Flight School Relocation – The Missing Impact Study

Once again the plan to pay the flight schools to perform pattern flying elsewhere is on the City Council Agenda (Item 8-C on the July 10 agenda).  As before the Council vote will occur before the Airport Commission or the public have a chance to evaluate or comment on this plan and make recommendations (next Airport Commission meeting is scheduled for July 23).

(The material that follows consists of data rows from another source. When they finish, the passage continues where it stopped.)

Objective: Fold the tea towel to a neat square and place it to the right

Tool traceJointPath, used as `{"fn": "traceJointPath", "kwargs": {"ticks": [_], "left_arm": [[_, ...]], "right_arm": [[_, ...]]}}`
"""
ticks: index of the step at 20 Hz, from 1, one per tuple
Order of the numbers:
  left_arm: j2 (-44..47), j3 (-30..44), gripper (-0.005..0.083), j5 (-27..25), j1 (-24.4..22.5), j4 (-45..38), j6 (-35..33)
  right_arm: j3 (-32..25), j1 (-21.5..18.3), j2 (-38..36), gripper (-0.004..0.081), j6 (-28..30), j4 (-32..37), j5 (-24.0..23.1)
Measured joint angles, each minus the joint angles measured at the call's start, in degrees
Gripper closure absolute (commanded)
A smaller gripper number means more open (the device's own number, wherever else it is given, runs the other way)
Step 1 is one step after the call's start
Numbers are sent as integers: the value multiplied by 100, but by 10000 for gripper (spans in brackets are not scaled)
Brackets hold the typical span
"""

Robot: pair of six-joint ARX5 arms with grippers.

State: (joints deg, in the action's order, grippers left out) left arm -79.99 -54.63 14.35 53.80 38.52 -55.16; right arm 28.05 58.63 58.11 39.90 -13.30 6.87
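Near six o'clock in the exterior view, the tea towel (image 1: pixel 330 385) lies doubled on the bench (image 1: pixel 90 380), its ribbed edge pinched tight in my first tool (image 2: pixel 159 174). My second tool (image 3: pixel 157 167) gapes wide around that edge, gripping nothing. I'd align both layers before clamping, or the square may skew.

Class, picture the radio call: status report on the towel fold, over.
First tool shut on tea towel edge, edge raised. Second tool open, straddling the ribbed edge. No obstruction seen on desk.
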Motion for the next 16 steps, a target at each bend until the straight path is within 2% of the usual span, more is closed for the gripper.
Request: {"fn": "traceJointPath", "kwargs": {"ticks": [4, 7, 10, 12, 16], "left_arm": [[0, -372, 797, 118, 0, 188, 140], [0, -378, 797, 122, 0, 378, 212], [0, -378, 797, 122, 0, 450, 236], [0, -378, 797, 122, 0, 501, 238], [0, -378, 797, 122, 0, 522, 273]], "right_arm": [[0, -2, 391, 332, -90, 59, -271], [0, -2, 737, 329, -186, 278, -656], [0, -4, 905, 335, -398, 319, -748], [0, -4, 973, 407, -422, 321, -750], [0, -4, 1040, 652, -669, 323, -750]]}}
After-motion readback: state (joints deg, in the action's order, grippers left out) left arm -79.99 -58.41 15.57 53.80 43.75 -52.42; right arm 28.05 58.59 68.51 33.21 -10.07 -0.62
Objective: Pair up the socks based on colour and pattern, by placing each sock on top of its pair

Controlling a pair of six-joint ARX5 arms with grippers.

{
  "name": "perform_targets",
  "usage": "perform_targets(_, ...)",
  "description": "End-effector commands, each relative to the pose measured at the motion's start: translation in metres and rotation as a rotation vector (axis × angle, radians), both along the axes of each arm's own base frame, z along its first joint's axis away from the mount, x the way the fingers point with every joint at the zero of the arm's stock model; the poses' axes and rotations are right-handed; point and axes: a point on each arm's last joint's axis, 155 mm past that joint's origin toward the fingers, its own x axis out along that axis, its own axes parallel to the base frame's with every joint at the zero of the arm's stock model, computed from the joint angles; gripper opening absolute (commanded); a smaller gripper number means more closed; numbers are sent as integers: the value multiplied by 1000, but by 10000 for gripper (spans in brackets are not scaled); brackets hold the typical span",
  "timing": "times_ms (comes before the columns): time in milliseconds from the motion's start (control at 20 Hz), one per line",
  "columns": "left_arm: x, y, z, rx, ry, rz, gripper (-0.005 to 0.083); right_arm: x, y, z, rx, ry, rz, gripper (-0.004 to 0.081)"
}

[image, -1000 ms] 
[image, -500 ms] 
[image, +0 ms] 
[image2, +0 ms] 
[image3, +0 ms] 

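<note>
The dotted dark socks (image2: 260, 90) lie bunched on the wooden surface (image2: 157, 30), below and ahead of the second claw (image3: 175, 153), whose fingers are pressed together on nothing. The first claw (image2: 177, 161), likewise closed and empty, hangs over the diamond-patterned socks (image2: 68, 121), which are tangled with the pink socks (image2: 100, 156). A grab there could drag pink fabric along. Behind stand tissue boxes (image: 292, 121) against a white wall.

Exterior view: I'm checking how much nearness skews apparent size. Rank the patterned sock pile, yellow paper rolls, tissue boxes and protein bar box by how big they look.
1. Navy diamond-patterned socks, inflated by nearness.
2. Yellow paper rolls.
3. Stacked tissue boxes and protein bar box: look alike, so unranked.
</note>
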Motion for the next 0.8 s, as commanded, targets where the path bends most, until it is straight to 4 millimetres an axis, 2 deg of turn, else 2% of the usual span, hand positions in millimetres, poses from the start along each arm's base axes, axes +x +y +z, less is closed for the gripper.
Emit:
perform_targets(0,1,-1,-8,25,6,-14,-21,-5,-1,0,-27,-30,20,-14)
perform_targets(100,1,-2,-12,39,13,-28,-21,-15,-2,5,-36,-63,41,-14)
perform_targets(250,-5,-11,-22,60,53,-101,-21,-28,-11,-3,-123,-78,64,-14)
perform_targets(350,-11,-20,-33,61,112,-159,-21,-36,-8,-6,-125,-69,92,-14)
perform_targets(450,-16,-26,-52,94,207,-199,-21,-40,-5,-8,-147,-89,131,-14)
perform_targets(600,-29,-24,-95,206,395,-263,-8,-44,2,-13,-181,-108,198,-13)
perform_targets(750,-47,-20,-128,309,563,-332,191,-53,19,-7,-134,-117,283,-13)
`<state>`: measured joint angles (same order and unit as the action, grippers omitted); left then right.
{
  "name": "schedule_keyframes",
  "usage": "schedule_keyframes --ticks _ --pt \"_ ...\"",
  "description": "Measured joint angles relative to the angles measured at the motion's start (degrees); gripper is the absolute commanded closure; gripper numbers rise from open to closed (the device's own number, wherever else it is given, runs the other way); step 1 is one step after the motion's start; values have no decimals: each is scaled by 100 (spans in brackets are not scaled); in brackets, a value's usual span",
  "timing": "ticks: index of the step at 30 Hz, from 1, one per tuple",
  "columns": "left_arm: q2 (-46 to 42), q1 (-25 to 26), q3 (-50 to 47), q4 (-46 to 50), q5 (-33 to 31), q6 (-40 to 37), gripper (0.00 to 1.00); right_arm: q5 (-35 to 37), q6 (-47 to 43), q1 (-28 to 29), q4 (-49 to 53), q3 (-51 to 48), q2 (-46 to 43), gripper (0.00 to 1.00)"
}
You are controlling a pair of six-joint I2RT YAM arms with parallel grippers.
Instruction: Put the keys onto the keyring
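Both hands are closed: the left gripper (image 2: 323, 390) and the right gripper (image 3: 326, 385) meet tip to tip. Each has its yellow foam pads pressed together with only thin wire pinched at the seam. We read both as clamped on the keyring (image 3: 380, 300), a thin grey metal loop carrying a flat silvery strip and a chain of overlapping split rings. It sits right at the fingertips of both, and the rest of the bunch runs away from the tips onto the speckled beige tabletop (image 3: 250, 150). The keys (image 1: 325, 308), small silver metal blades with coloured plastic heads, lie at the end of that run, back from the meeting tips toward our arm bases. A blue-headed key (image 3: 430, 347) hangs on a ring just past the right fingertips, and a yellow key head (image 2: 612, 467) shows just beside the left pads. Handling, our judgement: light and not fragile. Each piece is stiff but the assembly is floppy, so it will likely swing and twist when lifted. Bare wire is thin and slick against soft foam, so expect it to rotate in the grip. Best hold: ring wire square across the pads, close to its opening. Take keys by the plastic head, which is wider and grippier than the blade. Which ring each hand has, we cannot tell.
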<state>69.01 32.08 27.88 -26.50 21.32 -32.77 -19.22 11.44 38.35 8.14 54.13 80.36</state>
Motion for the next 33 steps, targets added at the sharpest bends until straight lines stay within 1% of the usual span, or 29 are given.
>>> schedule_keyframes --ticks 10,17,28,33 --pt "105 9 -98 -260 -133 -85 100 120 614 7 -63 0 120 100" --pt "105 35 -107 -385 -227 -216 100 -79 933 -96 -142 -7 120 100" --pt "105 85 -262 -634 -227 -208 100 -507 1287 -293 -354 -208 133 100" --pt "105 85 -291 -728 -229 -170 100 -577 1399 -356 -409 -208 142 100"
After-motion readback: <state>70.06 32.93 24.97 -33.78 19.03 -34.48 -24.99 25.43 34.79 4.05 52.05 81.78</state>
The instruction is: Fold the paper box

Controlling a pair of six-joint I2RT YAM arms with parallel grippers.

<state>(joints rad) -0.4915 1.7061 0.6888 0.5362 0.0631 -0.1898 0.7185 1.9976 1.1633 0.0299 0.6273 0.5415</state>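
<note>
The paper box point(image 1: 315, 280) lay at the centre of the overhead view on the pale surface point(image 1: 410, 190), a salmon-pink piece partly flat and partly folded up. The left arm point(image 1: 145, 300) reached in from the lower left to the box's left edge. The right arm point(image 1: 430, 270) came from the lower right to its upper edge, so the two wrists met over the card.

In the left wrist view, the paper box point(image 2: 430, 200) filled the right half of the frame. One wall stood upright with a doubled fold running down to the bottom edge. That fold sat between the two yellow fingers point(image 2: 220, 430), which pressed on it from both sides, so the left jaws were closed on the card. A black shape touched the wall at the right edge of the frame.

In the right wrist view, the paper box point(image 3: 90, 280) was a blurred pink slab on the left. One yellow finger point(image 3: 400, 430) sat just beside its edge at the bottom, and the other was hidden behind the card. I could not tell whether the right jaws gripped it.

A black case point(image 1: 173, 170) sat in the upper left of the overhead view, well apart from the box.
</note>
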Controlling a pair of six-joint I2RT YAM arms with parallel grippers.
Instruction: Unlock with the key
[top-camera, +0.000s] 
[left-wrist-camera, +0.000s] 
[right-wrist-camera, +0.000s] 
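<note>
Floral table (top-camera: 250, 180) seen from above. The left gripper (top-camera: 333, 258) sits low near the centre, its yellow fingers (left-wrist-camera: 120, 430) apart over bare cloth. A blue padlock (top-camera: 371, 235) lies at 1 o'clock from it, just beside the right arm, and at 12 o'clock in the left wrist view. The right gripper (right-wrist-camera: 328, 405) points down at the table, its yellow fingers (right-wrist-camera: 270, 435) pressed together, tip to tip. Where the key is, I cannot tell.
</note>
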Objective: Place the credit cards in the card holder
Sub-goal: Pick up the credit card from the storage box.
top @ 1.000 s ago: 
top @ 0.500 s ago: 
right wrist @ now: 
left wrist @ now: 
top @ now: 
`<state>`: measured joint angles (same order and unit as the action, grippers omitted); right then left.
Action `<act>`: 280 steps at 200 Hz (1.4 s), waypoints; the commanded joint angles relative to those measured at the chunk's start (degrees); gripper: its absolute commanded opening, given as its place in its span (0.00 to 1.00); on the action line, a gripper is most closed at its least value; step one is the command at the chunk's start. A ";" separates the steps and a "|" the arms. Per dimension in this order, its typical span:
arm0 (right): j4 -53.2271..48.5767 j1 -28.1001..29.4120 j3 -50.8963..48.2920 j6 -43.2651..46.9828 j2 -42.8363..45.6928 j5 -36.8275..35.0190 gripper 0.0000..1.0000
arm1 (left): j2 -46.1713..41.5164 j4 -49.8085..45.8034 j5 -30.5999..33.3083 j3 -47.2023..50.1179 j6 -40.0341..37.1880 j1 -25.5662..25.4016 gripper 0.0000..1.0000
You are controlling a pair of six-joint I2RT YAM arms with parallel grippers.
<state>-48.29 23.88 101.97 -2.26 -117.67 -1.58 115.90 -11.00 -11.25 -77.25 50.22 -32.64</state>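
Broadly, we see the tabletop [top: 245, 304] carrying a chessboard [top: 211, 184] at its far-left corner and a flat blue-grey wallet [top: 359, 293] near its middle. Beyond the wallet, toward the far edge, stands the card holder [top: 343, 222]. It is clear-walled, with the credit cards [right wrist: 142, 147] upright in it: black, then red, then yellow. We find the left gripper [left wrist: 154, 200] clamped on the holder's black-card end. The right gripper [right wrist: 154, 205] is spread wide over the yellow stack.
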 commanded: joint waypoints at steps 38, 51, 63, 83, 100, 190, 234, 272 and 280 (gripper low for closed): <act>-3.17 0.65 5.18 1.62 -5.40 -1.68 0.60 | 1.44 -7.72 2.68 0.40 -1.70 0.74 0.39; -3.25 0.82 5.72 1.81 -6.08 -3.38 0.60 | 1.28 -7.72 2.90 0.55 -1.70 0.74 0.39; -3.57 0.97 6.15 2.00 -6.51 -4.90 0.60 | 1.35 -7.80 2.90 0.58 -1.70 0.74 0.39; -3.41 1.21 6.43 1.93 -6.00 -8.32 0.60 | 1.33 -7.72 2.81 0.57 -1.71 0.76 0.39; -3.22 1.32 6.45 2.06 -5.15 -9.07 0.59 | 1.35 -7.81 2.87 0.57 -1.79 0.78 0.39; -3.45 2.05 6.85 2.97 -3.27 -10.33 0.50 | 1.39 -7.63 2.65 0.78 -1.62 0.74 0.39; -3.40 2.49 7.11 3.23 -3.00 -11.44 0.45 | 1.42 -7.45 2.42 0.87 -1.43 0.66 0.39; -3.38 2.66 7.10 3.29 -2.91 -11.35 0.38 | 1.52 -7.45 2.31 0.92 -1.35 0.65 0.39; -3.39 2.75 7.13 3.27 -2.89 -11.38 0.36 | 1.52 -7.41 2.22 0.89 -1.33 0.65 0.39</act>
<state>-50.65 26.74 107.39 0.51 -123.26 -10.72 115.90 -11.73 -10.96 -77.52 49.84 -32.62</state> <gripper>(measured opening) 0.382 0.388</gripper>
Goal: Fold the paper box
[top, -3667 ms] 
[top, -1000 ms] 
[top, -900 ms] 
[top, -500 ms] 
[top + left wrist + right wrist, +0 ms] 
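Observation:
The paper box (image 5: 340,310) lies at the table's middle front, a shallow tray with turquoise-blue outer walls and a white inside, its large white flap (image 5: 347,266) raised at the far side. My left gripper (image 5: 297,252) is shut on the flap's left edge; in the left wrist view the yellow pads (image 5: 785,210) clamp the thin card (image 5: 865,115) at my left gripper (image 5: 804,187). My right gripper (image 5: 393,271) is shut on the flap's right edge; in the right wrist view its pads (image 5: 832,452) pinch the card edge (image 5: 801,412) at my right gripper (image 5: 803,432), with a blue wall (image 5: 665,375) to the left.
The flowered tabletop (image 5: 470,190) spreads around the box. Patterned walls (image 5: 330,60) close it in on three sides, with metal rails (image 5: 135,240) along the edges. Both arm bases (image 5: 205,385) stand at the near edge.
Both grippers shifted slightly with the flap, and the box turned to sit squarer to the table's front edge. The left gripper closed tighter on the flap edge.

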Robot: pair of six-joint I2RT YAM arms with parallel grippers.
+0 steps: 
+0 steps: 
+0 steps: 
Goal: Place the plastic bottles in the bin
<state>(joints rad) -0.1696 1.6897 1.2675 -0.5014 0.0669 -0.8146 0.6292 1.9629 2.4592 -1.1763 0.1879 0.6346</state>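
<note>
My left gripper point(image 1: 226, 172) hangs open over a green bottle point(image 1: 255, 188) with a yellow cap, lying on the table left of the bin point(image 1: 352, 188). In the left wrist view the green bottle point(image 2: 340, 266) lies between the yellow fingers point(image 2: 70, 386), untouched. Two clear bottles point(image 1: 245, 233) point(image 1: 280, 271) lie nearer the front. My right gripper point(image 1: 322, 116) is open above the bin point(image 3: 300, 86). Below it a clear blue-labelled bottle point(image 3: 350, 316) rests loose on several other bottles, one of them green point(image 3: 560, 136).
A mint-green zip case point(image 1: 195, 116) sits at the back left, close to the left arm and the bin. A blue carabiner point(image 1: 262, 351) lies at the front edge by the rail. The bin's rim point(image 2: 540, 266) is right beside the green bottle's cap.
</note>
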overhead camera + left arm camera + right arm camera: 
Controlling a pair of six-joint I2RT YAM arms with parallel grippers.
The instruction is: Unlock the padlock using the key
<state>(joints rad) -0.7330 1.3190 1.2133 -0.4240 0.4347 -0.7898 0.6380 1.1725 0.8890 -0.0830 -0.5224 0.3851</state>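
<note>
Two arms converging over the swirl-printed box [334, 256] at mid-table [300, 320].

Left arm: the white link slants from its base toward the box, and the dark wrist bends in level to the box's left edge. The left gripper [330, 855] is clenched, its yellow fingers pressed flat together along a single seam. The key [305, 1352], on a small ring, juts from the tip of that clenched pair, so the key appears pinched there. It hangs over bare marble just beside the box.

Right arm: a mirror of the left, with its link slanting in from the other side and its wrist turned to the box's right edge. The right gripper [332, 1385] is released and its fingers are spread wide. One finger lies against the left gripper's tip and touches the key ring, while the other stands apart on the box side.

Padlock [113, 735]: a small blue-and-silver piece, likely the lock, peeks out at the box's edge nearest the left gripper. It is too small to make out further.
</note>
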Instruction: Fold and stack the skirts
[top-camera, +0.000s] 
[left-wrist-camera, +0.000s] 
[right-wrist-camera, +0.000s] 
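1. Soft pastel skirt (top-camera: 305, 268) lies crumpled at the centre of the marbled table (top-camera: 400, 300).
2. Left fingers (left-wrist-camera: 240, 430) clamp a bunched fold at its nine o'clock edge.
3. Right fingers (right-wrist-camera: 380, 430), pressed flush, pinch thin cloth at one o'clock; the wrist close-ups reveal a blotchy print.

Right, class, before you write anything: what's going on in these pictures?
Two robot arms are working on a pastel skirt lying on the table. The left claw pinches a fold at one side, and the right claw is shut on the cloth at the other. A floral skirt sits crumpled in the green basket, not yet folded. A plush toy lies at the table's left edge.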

In stark contrast to the kinds of mitigation (and/or elimination) actions that recent studies by CASMAT, OPA, and the City Visioning process have shown are favored by more than 80% of the community, City staff has put forward a plan to pay the flight schools $150 per trip to pattern fly at other airports.  This plan was originally conceived by the flight school operators themselves.
Rather than allow the plan to be reviewed by the Airport Commission and to receive public comment, staff has three times now placed the plan on the City Council agenda so as to avoid this review process.  No impact study or model has been done to evaluate the wisdom of meddling with SMO flight patterns and economics in this way.  By avoiding an impact study, staff is emulating the ill-fated 250 heading test performed by the FAA in a similarly imperious manner.  The community is still suffering from the unintended consequences on SMO flight patterns resulting from the 250 heading test.  By pushing ahead with the staff plan, the City is in grave danger of repeating and further aggravating this mistake.
While CASMAT does not have the resources to perform a full impact study in the time remaining, we have rapidly (in 3 days) put together this ‘missing’ impact report to try to ensure that City Council is made aware of the very deep issues that are being glossed over here, and of the potential negative impacts the proposed plan will likely have.
In brief we find the following potential negative impacts:
  • Stimulating flight schools to increase pattern flying activity to get the incentive money which they need to make up for what appears to be a declining flight school student enrollment. Much of historical flight school lesson plans and pattern flying behavior does not qualify for the plan.  Flight schools would thus be incentivized to perform additional pattern flying.
  • Stimulating additional students to take flying lessons at SMO rather than elsewhere in order to take advantage of the financial incentives.  When the plan is cancelled, all such students would revert to pattern flying at SMO itself for the rest of their training program.
  • Triggering pattern-flying counter-attacks from other cities with possible downsides including creating more traffic at SMO.  UPDATE: July 9 – It appears that this has already begun!  See here and here.  Also see this call to all pilots to deliberately buzz SMO.
  • Unintended changes in the flight patterns over SMO caused by this plan might actually increase traffic in some areas.
  • Staff assumptions on pattern flying and financial baselines appear to be incorrect.
  • Any measured ‘reduction’ in pattern flying loops will be hard to distinguish from increased activity actually stimulated by the program.  It is unclear how success or failure can be measured.
The bottom line is that it is ill advised to meddle with a complex adaptive system such as SMO flight traffic and flight school economics without a complete model and study of the potential consequences.  Staff appears to be determined to skip such review and press ahead immediately.
We strongly recommend that City Council exercise caution in such complex issues.

UPDATE: July 10 – The City Manager has indicated he will recommend to City Council this evening that the plan be tabled indefinitely.